Altılı Masa’nın liderleri, İstanbul Büyükşehir Belediye (İBB) Başkanı Ekrem İmamoğlu’na verilen hapis cezası üzerine Saraçhane’de ortak miting düzenlendi. Mitinge çok sayıda vatandaş katılırken İmamoğlu, Altılı Masa’nın beş lideri ve Saadet Partisi Genel Başkanvekili Sabri Tekir konuştu. İktidara seslenen İmamoğlu, “Öyle kolay kaçmak yok” dedi.
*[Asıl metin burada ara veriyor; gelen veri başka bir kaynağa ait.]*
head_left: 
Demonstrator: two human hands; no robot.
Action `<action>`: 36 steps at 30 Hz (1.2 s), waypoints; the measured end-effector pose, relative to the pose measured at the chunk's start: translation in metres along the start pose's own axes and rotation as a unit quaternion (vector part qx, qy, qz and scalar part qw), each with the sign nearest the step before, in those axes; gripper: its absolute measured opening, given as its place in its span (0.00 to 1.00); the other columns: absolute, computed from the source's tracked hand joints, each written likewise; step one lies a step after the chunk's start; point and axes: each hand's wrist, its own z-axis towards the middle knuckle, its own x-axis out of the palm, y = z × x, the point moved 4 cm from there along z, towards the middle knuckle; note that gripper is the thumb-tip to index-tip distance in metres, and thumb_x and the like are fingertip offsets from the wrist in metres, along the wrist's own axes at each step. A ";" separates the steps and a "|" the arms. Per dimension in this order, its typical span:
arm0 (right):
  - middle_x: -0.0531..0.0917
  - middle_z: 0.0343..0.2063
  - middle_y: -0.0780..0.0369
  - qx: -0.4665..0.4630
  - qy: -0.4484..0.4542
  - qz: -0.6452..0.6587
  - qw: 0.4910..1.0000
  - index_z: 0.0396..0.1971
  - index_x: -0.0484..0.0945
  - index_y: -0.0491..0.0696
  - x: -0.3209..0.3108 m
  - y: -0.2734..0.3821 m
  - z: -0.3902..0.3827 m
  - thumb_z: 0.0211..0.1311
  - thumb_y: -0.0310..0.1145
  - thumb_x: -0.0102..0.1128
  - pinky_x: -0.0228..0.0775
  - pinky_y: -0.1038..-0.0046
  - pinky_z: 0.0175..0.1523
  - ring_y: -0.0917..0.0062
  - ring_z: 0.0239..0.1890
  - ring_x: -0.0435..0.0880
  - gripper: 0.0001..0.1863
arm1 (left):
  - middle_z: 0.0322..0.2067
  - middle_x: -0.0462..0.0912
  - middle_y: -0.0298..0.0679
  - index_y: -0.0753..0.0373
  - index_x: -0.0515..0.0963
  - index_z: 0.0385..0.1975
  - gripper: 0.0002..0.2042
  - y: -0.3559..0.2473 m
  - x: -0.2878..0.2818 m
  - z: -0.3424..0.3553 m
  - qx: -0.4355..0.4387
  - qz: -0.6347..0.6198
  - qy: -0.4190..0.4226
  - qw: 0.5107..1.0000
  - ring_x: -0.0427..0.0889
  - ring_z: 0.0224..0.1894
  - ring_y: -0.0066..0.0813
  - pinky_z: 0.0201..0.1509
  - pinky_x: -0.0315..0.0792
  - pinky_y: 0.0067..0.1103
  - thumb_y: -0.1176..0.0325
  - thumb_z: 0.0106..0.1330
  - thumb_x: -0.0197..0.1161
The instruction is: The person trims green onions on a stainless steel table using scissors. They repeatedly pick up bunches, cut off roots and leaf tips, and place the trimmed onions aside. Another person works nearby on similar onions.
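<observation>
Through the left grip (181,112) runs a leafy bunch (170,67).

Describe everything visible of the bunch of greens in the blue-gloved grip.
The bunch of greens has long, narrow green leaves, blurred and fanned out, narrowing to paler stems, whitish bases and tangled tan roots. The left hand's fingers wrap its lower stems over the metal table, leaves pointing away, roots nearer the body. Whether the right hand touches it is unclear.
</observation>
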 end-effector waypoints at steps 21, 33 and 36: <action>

Saraçhane’deki ilk ortak mitingin ardından Altılı Masa nasıl bir yol izleyecek? Altılı Masa böyle devam edebilecek mi? Yakaladıkları ivmeyi koruyabilecek mi? Son aylarda iktidar lehine esen rüzgarın kendilerine dönmesinin avantajından faydalanabilecek mi?

Ruşen Çakır yorumluyor.

Yayına hazırlayan: Gülden Özdemir

Merhaba, iyi günler, iyi hafta sonları. Aranızda izleyenler olmuştur; Türkiye Raporu Direktörü Can Selçuki’yle çok da ilgi gören bir yayın yaptım. Özellikle endîşeli muhâfazakârlar üzerinden hareket ettik; ama seçmen eğilimleri üzerine kapsamlı bir yayın yapmıştık. Orada Can’a Altılı Masa’yı sorduğumda çok güzel bir tespit yapmıştı. Demişti ki: “Altılı Masa iyi, güzel; ama henüz halaya geçmedi, halay oynamıyor. O zaman işin rengi değişecektir, adaydan bağımsız olarak. Aday da önemli; ama esas olan birlikte bir şeyler yapmaları”. Ben de bunu daha sonra İYİ Parti Genel Başkanı Meral Akşener ile yaptığımız yayında Can’a referans vererek Meral Akşener’e sordum: “Böyle diyor Can. Ne zaman halaya duracaksınız?” diye sordum. O da aceleleri olmadığını, her şeyin kontrol altında olduğunu söyledi. Ama benim beklediğim cevap tam da o değildi. Beklediğim cevap daha sonra Saraçhâne’de geldi. Saraçhâne’de çarşamba günü bir başkaydı; ama esas olarak perşembe akşamüstü beş liderin, bir de Temel Karamollaoğlu hasta olduğu için ona vekâleten Sabri Tekir’in katıldığı, tabiî ki Ekrem İmamoğlu’nun ön planda olduğu o buluşma, bir halaya durma olarak tanımlanabilir. Hattâ bu yayınları tâkip eden bâzı izleyicilerimiz, Medyascope’tan canlı verdiğimiz bu Saraçhâne toplantısı hakkında chat bölümünde aynen, “Buna halaya durmak diyebilir miyiz?” diye sordular bizim yayınlara referans vererek. Evet, gerçekten bu oldu. Daha önce birlikte kamuoyunun karşısına çıkmak için başka fırsatlar vardı. Bu fırsatlara çok fazla îtibar etmediler. Örneğin mâden fâciasında bu olabilirdi ya da Beyoğlu’ndaki terör saldırısının ardından bu olabilirdi ya da yaptıkları o Altılı Masa toplantılarının öncesinde ya da daha çok sonrasında birlikte fotoğraf vermek, birlikte halka hitap etmek yoluna gidebilirlerdi. Hep bir şekilde bunlar atlandı.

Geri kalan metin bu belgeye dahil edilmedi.